Stalvira Orshush

Personal information
- Native name: Стальвира Степановна Оршуш
- Full name: Stalvira Stepanovna Orshush
- Nationality: Russian
- Born: 22 March 1993 (age 33) Ulan-Ude, Buryatia, Russia
- Height: 156 cm (5 ft 1 in)
- Weight: 53 kg (117 lb)

Sport
- Country: Russia Hungary (since 2023)
- Sport: Wrestling
- Event: Freestyle
- Coached by: M. Molonov and E. Pavlov

Medal record
Women's Freestyle Wrestling
Representing Russia
European Games
| Bronze medal – third place | 2019 Minsk | 53 kg |
European Championships
| Gold medal – first place | 2021 Warsaw | 55 kg |
| Gold medal – first place | 2019 Bucharest | 53 kg |
| Gold medal – first place | 2018 Kaspiysk | 53 kg |
| Bronze medal – third place | 2020 Rome | 53 kg |
Russian National Women's Freestyle Wrestling Championships
| Gold medal – first place | 2018 Smolensk | – 53 kg |
| Gold medal – first place | Kaspiysk 2017 | – 53 kg |
| Silver medal – second place | St. Petersburg 2016 | – 53 kg |
Golden Grand Prix Ivan Yarygin
| Silver medal – second place | 2018 Krasnoyarsk | 53 kg |

= Stalvira Orshush =

Russian freestyle wrestler

Stalvira Stepanovna Orshush (Стальвира Степановна Оршуш, born 22 April 1993 in Ulan-Ude, Russia) is a Russian freestyle wrestler of Hungarian heritage. Orshush began competing in wrestling in 2011 and since then, she has won various medals at many tournaments. Orshush came in second place and won the silver medal at the 2016 National Championships.
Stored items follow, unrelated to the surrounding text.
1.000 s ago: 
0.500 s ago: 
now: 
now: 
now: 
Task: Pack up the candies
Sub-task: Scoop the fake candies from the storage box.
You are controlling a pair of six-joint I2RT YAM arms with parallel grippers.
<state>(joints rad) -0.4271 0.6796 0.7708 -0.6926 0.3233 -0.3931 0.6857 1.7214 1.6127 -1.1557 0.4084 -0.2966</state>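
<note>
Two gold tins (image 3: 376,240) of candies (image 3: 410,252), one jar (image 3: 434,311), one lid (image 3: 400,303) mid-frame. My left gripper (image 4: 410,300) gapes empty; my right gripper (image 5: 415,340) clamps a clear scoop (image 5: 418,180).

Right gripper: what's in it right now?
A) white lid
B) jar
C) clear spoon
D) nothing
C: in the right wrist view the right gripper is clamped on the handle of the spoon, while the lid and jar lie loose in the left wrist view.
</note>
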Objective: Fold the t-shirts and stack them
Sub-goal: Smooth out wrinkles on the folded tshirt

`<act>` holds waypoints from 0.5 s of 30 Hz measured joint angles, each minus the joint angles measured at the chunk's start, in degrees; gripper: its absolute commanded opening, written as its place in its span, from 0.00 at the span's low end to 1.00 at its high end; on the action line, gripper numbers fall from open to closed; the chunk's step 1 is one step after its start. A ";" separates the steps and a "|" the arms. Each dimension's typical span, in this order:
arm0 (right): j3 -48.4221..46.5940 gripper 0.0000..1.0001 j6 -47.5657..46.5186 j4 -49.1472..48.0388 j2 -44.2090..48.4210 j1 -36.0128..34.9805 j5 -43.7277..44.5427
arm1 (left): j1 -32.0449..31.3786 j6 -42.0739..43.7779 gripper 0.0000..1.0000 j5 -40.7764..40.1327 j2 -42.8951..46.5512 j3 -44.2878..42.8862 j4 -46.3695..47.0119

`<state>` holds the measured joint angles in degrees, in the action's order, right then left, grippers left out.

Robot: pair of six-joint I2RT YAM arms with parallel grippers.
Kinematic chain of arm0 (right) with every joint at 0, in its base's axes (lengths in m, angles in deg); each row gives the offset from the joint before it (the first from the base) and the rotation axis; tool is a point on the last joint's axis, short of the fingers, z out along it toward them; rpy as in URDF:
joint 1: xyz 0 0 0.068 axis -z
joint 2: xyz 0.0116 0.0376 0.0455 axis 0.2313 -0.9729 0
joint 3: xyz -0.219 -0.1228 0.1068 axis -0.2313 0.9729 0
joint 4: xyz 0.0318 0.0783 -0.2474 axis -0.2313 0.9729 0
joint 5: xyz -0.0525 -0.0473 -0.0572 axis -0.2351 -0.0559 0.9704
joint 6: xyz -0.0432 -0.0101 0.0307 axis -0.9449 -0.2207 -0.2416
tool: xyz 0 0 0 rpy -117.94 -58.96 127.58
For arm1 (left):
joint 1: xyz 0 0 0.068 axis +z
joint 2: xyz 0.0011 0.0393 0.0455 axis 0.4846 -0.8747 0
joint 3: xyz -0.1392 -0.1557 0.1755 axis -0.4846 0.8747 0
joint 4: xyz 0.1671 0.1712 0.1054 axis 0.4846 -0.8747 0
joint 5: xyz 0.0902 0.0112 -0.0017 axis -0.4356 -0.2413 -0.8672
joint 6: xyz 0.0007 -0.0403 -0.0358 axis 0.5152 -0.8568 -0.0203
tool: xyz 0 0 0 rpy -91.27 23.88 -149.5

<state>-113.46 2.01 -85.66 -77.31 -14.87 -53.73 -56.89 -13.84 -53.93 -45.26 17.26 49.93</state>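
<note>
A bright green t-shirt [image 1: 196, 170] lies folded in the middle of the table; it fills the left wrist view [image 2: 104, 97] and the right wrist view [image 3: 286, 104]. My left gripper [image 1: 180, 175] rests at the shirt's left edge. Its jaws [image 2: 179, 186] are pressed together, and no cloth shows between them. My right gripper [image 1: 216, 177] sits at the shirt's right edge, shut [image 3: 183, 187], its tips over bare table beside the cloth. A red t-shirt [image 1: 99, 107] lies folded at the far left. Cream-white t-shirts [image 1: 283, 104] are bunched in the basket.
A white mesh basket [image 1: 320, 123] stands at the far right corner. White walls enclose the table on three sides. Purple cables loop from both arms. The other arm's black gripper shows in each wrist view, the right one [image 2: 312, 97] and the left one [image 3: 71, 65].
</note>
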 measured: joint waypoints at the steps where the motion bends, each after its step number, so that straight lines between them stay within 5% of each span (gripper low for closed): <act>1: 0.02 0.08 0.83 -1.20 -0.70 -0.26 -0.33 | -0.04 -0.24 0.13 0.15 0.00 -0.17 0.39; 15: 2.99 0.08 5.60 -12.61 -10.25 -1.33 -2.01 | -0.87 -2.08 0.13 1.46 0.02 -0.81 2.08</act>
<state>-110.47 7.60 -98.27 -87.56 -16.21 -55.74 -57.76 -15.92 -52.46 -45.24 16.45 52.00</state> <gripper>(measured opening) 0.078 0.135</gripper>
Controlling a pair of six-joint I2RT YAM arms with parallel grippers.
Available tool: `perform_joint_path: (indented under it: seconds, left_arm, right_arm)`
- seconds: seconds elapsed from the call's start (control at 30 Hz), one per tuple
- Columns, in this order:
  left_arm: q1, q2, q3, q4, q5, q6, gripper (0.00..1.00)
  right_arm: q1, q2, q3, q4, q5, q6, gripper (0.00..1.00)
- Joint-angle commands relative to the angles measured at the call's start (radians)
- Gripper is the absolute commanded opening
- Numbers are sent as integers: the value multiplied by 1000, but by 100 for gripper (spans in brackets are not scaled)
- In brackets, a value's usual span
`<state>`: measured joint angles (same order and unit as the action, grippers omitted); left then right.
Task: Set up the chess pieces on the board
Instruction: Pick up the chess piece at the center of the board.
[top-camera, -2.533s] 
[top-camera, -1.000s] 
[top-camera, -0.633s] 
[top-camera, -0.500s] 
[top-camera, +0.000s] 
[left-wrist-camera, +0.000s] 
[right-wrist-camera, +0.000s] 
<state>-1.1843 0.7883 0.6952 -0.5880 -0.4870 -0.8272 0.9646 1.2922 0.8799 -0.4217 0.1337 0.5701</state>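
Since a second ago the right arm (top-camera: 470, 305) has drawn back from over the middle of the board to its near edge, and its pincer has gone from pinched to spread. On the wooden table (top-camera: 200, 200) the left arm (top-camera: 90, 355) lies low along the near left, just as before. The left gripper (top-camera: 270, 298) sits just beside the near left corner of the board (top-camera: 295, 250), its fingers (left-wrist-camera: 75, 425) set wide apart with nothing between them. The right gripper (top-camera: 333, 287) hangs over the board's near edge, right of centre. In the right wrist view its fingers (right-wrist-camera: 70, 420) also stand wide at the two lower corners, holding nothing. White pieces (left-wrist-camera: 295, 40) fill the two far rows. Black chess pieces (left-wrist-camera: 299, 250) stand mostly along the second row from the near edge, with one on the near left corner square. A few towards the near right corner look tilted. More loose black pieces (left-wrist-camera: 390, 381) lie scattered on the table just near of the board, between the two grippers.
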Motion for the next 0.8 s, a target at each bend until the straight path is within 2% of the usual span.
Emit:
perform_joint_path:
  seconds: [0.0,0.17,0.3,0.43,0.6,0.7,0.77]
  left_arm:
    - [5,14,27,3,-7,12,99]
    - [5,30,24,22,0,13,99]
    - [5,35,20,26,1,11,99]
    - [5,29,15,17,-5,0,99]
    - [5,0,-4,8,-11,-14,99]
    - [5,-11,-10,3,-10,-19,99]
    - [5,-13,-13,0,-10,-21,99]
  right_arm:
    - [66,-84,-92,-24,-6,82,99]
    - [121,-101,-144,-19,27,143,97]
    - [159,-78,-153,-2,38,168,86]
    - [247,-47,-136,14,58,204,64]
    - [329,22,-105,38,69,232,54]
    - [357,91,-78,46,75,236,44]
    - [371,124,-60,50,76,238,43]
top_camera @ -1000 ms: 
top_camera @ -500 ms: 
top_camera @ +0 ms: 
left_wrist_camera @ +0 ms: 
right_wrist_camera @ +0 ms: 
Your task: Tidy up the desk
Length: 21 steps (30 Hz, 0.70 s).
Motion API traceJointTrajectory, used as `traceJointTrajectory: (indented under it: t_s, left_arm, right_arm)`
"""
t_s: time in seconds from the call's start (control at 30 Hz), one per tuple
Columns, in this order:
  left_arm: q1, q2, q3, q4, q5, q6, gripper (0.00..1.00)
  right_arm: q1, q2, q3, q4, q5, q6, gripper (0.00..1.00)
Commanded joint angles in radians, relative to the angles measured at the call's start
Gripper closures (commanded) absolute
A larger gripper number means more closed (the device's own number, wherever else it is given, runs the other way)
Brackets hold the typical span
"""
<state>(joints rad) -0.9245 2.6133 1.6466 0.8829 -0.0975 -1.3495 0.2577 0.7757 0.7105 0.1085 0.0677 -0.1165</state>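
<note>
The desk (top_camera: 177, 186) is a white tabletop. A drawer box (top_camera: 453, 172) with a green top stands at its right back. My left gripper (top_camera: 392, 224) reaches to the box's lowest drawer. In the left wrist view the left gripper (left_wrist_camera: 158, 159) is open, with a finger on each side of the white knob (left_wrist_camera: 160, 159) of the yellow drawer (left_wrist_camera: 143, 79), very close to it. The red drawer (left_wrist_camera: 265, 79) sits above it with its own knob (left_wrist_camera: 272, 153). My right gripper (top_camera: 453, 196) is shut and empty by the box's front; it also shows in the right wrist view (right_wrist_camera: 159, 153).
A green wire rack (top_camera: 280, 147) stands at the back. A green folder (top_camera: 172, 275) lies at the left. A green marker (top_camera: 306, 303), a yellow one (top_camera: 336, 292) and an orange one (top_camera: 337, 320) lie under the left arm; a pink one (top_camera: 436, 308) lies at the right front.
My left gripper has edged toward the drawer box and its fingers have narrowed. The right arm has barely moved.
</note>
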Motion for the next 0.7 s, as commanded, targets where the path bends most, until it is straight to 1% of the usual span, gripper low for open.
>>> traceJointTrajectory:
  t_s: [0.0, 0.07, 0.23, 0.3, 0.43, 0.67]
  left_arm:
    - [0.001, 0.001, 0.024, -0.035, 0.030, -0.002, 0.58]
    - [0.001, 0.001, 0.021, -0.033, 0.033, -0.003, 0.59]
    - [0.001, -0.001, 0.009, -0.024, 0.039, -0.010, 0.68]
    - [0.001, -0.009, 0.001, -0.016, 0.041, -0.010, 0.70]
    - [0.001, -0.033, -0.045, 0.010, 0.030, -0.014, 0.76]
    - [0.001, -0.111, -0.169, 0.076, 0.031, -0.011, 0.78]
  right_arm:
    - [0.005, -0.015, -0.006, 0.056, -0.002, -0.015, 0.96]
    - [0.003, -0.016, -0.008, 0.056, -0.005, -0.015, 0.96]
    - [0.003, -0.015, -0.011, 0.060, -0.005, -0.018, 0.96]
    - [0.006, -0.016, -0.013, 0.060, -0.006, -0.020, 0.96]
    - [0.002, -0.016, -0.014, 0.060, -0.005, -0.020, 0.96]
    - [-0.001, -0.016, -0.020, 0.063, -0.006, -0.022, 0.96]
In 2017, Orshush obtained a better result winning the gold medal and taking the first place, making Orshush a part of the Russian national team. She won the silver medal at the Ivan Yarygin 2018 Golden Grand Prix, held in Krasnoyarsk.

In 2018, Orshush won the gold medal in the 55 kg category at the 2018 Klippan Lady Open.

Her biggest achievement was winning the gold medal at the 2018 European Wrestling Championships by defeating the two-world champion Vanesa Kaladzinskaya of Belarus by fall in the final. Orshush became a two-time Russian national champion in 2018, by defeating Kuular of Kemerovo by 11-0 technical fall.

In March 2021, Orshush competed at the European Qualification Tournament in Budapest, Hungary hoping to qualify for the 2020 Summer Olympics in Tokyo, Japan.

Orshush lost her bronze medal match in the women's 53 kg event at the 2024 European Wrestling Championships held in Bucharest, Romania. She competed at the 2024 European Wrestling Olympic Qualification Tournament in Baku, Azerbaijan hoping to qualify for the 2024 Summer Olympics in Paris, France. She was eliminated in her first match and she did not qualify for the Olympics.

She is of Magyar descent.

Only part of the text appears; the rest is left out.